Why Generate XSLT Dynamically?
The problem with static style sheets is that when you have several
variables, you can wind up with hundreds of style sheets. For example,
consider a Web site that uses XSLT to customize the output of HTML to
different browsers. For each browser type and version, you'd need a static
style sheet that generates HTML for that browser. Thus, you would have one
style sheet that generates HTML customized for Microsoft Internet Explorer
5, another that outputs HTML for Netscape Navigator 4, and so on. You
would need a dozen style sheets just to support the two major browsers (IE
1 through 5.5 and Navigator 1 through 5).
The example above involves only one XML document type, and a Web site
supports many different types of documents (a table of contents page,
database page, article page, form input page, and so on). Assuming we can
limit the number of document types to ten, you now need 120 (10 x 12)

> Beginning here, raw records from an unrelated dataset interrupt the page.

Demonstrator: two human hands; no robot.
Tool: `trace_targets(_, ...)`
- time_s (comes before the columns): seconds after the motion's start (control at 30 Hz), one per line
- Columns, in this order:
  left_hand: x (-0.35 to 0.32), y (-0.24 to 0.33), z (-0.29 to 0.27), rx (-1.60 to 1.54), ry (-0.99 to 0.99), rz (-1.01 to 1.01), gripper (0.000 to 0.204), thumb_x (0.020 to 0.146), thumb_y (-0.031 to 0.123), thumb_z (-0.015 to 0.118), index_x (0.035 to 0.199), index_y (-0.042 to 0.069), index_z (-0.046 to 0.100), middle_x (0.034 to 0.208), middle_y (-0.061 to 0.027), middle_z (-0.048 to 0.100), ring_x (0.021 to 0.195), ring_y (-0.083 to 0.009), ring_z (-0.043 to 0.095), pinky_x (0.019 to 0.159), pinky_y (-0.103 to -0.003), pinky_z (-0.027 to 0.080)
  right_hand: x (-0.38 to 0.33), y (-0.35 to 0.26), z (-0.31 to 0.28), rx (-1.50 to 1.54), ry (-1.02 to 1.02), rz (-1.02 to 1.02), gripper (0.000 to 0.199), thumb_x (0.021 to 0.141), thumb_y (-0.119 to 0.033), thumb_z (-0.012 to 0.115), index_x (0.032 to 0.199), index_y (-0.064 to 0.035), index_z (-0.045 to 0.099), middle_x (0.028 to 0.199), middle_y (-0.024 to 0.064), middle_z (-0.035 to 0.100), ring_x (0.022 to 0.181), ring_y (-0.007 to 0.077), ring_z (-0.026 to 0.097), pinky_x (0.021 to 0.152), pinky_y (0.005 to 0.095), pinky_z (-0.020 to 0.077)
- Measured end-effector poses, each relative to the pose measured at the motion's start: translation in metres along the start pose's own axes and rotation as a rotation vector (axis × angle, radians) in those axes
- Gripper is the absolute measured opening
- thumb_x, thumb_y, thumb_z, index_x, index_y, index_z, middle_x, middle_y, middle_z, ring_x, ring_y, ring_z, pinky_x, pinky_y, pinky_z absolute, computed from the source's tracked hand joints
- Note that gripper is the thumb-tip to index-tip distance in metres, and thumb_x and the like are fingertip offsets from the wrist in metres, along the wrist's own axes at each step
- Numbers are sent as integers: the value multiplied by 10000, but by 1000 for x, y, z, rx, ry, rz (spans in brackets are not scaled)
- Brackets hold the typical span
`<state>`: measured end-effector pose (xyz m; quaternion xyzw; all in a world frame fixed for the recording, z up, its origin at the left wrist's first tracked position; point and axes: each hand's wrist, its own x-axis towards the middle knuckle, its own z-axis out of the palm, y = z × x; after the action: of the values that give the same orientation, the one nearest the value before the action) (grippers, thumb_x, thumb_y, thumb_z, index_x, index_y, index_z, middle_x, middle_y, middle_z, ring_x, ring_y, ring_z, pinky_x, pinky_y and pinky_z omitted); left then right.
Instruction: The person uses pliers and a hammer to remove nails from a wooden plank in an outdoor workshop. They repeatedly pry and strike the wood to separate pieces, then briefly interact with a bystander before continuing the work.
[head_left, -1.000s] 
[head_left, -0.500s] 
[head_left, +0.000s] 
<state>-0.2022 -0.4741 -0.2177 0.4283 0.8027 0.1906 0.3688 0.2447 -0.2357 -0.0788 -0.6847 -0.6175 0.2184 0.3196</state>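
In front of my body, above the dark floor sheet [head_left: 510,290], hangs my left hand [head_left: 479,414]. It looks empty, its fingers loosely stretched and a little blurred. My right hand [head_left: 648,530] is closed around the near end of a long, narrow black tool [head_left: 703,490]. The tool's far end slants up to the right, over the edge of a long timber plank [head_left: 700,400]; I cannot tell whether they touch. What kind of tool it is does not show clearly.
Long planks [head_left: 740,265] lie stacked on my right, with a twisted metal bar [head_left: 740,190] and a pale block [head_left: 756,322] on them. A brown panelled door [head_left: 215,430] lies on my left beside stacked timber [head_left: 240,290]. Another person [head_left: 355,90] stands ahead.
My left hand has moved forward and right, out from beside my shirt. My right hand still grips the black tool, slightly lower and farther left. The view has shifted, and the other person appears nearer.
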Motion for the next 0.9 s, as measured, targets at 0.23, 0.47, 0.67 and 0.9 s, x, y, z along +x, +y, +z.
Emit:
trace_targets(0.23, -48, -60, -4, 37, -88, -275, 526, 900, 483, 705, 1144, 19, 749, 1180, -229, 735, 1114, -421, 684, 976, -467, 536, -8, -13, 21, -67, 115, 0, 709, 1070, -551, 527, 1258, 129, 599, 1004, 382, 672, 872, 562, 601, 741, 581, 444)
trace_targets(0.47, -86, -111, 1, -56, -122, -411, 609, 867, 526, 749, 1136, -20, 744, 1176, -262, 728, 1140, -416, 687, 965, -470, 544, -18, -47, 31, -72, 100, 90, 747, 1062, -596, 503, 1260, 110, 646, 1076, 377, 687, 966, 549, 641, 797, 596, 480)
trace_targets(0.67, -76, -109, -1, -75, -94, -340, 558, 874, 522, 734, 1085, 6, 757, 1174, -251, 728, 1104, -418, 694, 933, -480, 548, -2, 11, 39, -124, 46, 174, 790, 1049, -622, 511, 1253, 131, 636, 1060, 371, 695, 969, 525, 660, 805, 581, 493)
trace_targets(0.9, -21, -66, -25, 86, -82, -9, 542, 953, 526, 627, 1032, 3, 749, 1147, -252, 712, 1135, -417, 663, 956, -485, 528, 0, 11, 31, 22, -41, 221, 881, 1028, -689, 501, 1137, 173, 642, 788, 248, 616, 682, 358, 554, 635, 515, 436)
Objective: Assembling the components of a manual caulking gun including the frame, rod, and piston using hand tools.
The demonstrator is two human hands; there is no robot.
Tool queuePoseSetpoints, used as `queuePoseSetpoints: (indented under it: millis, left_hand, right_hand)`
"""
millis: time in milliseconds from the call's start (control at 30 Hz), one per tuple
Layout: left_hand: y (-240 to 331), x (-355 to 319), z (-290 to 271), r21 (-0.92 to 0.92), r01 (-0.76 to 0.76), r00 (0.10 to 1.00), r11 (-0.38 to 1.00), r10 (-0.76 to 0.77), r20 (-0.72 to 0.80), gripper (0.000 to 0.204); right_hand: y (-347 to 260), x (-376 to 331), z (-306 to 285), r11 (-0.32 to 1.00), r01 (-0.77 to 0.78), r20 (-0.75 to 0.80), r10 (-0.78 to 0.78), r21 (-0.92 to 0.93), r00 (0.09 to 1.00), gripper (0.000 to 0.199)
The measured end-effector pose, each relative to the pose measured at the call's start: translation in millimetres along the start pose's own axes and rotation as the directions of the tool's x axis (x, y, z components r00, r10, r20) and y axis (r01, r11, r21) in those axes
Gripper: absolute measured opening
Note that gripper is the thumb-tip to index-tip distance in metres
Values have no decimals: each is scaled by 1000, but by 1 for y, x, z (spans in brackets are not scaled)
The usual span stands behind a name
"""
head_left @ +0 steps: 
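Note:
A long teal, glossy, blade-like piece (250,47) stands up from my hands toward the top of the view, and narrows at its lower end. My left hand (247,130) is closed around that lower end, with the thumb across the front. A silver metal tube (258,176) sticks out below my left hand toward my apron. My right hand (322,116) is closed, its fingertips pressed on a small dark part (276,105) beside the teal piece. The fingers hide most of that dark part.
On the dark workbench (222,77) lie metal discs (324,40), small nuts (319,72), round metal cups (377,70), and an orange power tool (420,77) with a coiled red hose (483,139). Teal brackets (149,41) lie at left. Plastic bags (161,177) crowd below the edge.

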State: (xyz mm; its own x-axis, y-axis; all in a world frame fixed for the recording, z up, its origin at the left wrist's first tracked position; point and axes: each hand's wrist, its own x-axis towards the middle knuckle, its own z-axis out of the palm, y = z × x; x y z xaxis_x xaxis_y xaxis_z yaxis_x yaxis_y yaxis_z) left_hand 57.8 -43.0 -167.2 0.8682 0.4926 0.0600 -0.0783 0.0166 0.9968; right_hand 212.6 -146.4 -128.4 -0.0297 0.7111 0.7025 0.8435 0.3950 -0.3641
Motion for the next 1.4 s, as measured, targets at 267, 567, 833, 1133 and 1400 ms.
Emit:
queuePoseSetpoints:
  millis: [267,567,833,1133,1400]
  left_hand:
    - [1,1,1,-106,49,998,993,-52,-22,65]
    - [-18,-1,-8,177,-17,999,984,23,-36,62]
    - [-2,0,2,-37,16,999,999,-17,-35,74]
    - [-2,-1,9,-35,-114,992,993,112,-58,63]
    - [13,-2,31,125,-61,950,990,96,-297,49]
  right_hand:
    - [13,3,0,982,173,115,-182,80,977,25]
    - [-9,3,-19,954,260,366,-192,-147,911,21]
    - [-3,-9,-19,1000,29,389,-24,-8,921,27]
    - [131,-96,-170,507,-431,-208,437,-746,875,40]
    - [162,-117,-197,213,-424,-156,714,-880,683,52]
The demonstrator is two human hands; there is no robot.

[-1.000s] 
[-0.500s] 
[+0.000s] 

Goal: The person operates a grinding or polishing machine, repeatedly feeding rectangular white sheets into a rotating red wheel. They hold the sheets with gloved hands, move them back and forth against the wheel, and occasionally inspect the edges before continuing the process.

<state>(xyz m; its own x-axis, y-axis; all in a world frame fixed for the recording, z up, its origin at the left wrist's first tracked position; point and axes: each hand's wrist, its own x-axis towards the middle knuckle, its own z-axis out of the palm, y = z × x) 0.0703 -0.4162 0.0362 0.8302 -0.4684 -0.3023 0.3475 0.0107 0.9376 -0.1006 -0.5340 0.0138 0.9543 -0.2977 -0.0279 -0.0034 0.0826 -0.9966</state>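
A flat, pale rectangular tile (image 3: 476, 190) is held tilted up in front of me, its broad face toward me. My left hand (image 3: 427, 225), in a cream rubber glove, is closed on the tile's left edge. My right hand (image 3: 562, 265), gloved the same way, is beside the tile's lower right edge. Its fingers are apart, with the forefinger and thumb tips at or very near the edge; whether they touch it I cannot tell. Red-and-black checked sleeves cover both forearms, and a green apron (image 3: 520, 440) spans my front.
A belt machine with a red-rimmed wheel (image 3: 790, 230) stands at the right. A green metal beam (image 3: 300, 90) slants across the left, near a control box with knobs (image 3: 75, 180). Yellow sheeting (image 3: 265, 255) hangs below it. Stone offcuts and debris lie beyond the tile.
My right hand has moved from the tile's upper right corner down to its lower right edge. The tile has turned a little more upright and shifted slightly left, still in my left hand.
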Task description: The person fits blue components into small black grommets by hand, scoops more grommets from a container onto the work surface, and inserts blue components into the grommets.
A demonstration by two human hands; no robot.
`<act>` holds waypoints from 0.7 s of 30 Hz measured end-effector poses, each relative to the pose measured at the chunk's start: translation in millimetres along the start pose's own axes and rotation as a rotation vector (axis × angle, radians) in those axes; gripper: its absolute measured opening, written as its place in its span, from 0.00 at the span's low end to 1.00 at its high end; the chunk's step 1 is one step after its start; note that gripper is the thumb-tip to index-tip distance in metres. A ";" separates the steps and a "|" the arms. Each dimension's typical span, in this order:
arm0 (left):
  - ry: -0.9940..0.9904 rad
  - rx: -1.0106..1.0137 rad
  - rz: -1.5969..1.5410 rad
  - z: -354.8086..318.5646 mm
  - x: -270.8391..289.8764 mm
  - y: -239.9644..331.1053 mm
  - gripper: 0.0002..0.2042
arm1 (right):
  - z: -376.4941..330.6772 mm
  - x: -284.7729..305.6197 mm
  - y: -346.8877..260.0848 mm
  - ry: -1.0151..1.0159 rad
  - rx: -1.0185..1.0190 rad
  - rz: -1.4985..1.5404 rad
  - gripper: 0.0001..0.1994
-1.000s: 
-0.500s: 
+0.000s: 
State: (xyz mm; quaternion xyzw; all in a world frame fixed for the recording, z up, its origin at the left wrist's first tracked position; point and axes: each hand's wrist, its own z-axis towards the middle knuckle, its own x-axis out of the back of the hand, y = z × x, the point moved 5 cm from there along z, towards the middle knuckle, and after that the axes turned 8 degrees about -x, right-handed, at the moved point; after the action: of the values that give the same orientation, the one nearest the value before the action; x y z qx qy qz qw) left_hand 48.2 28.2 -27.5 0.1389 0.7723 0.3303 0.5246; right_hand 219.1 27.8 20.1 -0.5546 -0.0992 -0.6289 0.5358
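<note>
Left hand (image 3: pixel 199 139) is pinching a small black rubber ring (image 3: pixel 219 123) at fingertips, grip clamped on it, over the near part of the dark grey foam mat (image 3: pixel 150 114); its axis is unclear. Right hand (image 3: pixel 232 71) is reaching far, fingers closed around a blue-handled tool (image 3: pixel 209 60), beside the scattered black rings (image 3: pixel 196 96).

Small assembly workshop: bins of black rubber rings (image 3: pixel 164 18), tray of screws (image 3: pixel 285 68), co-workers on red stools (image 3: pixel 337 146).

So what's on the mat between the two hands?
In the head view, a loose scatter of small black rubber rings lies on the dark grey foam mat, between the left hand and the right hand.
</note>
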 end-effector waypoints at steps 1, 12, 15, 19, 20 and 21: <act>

style sheets to support the rendering of all of your documents in these
two browsers.
As an added catch, suppose my site allows visitors to select one of
four different interfaces, or themes. Each interface requires a style
sheet that renders the same document, but with a different look and feel
within the browser. So to support the two major browsers with ten document
types and four themes requires some 400 style sheets. This situation can
result in serious headaches when you're making even a simple change to a
document type's structures, which in turn will affect the style
sheets.
Interestingly, the bulk of each style sheet is nearly identical to the
other style sheets. For example, rendering themes means importing a
different Cascading Style Sheet. So the only line that changes in the XSLT
document is the one that links in the CSS file. A program or script could
combine the techniques presented here with Case or Switch statements to
handle the different document types, browser types, and themes. Each
Switch statement must insert only the minor modifications required by the
style sheet. Of course, this is a server-side application and is beyond
the scope of this article.
Transforming XML
Before you begin writing (or generating) your transformations, it's
important to understand how style sheets are processed. Basically, an XML
parser takes a marked-up document and creates a treelike structure in
memory. The tree contains the elements, attributes, entities, notations,
and processing instructions of the document. At this point, you can walk
the tree, then access and modify these markup components in document order
using an XML API such as the DOM or SAX. You can, however, also invoke an
XSLT processor to take these objects, convert (or "transform") them, and
theoretically output them in almost any manner imaginable. The XSLT
processor takes the tree generated by the XML processor (the source tree)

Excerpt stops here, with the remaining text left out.